10.3 Carbonic Acid Formation (bicarbonate ions)

60-70% of carbon dioxide is transported this way. When carbon dioxide diffuses into the red blood cells, it combines with water, forming carbonic acid which is unstable and quickly dissociates into protons and bicarbonate ions.

Although this reaction also occurs in the plasma, it is much faster in the RBCs because they are rich in carbonic anhydrase, an enzyme that reversibly catalyses the conversion of water and carbon dioxide to carbonic acid.

The hydrogen ions released during the reaction bind to haemoglobin. The Hb molecules function as buffers, tying up the released hydrogen ions before the ions leave the RBCs and affect the plasma pH. By binding to Hb, it also triggers the Bohr Effect, thus oxygen release is enhanced.
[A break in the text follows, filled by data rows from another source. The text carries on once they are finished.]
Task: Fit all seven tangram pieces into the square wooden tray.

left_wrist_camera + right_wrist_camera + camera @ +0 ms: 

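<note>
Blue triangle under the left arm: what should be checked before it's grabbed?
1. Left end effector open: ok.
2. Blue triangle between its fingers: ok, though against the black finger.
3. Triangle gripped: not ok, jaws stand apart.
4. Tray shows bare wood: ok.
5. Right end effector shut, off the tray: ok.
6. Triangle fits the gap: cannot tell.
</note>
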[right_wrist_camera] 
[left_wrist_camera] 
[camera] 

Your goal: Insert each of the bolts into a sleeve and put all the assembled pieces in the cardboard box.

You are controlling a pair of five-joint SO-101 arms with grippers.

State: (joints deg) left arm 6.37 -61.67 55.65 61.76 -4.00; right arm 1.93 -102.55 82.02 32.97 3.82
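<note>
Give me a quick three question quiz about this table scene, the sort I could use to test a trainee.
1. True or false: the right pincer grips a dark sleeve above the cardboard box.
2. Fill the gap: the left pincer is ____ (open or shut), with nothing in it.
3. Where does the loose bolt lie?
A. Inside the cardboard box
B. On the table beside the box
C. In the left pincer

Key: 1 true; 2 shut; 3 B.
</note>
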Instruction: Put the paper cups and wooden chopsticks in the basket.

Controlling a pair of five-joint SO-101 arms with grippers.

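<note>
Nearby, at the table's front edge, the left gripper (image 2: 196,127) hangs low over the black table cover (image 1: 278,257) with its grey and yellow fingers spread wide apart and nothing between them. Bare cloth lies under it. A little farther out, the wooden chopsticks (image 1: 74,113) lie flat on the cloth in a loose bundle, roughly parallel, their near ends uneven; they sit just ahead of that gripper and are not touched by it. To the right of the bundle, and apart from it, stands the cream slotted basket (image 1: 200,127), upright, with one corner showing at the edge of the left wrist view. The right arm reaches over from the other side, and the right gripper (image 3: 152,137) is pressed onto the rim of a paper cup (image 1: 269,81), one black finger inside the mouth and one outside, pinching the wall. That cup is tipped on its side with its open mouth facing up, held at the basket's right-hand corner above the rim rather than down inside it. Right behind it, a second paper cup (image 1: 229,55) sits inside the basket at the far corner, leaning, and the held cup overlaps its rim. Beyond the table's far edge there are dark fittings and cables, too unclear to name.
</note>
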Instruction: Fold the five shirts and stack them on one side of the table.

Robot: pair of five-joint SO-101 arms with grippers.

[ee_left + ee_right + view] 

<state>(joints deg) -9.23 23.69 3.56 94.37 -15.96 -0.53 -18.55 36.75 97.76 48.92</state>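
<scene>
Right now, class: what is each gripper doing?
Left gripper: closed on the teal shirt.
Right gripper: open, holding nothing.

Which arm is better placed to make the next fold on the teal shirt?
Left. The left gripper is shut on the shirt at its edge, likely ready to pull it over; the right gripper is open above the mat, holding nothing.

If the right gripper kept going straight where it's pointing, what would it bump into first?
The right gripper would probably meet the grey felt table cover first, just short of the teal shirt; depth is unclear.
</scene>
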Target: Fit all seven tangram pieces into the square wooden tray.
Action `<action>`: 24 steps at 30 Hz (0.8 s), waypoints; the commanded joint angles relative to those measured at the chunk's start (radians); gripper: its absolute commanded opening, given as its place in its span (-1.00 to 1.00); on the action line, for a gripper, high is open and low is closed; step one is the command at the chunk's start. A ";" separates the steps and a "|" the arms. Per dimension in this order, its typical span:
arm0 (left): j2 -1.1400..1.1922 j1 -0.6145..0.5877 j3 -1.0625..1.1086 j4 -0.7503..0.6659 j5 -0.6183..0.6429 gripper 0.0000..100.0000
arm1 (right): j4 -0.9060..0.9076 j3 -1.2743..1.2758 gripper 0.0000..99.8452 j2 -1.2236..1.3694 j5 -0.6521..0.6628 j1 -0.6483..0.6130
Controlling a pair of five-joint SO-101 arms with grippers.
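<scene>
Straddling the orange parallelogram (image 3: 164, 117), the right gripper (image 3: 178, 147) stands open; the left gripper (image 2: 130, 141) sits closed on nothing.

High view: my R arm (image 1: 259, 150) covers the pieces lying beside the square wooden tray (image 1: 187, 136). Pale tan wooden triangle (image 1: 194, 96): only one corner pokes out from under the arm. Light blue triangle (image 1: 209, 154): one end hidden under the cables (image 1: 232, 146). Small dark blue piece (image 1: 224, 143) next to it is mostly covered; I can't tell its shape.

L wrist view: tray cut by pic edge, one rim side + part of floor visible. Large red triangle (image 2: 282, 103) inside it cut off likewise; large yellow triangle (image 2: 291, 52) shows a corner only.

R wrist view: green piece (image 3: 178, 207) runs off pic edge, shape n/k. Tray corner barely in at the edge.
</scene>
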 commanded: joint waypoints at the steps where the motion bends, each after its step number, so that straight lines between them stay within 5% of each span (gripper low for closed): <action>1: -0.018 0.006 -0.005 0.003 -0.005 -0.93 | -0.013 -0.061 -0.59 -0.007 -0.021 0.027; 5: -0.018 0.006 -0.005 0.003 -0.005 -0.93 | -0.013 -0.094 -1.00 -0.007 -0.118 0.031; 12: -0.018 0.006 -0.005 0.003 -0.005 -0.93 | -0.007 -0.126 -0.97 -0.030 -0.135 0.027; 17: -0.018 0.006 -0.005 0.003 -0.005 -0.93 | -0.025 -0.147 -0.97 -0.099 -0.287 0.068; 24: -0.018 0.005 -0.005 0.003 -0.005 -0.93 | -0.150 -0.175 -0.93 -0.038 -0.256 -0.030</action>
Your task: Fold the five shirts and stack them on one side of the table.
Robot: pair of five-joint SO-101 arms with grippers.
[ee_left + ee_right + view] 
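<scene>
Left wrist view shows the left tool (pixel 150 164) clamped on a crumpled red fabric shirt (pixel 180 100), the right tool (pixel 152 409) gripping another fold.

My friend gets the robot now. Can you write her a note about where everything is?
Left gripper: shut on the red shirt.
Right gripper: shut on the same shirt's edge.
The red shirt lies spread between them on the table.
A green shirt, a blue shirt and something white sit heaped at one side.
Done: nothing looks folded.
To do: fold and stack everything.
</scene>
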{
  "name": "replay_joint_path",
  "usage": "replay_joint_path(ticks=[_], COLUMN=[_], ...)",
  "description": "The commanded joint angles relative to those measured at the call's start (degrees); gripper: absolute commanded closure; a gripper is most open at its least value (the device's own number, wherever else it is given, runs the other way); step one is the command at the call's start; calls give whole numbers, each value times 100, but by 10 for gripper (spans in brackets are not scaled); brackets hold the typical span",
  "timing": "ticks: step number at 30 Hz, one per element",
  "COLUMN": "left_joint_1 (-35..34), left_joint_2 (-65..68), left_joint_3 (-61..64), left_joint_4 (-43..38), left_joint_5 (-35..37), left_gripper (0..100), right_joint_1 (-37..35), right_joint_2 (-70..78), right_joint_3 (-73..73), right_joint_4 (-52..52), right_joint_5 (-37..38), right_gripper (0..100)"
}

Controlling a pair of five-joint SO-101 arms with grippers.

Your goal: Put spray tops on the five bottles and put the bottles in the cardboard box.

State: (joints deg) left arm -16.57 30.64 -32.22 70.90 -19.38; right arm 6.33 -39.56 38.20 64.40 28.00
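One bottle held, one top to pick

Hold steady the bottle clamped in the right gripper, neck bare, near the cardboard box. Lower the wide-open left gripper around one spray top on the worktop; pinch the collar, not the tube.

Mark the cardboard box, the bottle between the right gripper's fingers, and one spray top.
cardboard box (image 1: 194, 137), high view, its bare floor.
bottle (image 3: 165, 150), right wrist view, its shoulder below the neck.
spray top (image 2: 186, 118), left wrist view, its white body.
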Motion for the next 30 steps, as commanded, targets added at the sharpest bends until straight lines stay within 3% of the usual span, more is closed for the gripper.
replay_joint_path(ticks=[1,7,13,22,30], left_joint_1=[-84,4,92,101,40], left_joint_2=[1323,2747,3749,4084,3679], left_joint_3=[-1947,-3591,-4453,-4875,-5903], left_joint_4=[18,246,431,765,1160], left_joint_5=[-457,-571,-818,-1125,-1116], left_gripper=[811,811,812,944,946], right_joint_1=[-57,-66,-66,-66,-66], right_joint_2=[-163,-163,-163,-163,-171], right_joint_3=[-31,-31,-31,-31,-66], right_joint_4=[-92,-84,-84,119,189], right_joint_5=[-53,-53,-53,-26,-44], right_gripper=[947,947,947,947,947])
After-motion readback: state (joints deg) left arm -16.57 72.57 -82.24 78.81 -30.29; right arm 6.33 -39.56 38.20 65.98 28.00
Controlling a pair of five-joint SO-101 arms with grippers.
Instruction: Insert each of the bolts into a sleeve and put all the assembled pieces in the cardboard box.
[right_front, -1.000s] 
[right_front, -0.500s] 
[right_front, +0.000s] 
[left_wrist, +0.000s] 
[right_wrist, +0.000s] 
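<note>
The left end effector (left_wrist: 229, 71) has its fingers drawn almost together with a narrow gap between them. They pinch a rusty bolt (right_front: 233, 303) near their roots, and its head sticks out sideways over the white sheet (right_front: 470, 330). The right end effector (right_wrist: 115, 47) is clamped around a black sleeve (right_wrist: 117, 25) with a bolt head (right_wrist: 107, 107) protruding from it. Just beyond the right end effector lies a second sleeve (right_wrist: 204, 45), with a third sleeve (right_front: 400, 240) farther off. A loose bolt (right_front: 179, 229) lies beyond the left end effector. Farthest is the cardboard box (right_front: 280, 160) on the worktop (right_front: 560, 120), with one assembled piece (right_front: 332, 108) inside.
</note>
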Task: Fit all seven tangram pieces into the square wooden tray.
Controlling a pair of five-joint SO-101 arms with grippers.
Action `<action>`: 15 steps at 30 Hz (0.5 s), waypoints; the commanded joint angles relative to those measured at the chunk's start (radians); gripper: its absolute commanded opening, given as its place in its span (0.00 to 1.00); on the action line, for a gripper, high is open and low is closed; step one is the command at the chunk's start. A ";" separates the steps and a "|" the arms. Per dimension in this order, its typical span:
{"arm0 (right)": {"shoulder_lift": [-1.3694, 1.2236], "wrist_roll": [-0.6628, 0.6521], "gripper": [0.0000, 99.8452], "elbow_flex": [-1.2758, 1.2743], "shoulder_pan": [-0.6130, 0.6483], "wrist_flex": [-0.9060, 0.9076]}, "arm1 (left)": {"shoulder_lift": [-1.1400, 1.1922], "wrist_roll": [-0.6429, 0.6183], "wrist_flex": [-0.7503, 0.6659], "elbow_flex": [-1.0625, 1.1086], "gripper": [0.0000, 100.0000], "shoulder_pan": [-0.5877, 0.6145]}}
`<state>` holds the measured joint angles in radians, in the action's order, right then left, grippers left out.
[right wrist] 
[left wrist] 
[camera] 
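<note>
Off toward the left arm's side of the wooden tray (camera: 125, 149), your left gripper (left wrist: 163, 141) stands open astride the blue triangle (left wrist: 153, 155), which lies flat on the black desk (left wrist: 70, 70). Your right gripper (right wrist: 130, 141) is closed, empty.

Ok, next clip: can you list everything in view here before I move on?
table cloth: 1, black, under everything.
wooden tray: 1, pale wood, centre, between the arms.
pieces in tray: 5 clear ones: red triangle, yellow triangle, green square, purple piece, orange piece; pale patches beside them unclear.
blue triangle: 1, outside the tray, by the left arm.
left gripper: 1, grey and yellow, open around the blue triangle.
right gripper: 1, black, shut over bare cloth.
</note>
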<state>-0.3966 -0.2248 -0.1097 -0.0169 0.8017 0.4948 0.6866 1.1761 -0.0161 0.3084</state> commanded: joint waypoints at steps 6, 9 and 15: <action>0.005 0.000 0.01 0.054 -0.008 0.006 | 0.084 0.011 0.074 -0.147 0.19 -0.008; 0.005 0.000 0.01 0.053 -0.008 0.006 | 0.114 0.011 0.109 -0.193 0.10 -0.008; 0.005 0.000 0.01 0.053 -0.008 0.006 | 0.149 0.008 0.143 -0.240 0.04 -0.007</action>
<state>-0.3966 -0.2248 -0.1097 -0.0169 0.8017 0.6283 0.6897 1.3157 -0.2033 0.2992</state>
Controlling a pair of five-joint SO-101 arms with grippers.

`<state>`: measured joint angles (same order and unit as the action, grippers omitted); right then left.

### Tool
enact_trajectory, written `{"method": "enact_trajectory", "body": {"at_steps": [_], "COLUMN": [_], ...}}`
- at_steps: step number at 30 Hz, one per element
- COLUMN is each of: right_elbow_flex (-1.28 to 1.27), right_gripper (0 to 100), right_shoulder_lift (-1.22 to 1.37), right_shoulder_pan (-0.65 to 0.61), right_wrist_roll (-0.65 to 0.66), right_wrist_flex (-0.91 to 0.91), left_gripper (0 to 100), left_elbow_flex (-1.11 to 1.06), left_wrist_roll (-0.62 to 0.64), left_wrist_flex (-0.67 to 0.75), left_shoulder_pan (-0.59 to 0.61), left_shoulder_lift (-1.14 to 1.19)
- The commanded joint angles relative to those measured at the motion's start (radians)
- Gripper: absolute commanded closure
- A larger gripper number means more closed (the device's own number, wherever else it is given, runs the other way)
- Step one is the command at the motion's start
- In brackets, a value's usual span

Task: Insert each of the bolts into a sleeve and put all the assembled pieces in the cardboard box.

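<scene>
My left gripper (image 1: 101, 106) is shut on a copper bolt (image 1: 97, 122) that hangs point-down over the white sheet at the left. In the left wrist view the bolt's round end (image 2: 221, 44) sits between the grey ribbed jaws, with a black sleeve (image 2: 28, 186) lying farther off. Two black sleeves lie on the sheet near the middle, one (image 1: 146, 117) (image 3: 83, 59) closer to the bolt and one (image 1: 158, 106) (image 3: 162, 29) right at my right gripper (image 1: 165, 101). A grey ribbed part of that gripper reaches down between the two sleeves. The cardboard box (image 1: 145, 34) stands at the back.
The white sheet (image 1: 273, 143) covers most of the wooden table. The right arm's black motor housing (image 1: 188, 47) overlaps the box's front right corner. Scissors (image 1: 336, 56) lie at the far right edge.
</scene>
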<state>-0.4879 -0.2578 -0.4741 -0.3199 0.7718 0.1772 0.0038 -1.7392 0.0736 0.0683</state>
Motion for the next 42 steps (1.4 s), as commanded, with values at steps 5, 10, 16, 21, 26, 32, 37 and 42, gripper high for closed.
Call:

The bicarbonate ions diffuse quickly from the RBCs into the plasma. The blood is slightly alkaline (pH 7.4) under normal conditions. It may also act as a buffer against hydrogen ions preventing the blood from becoming too acidic. Hence, blood becomes only slightly acidic as it passes through the tissues.

To counterbalance the rapid outflux of negatively charged bicarbonate ions from the RBCs, chloride ions move from the plasma into RBCs to maintain electrical neutrality. This ionic exchange is called chloride shift.

The membranes of the RBCs contain a sodium pump which pumps sodium ions out of these cells which associate with bicarbonate ions in the plasma to form sodium bicarbonate.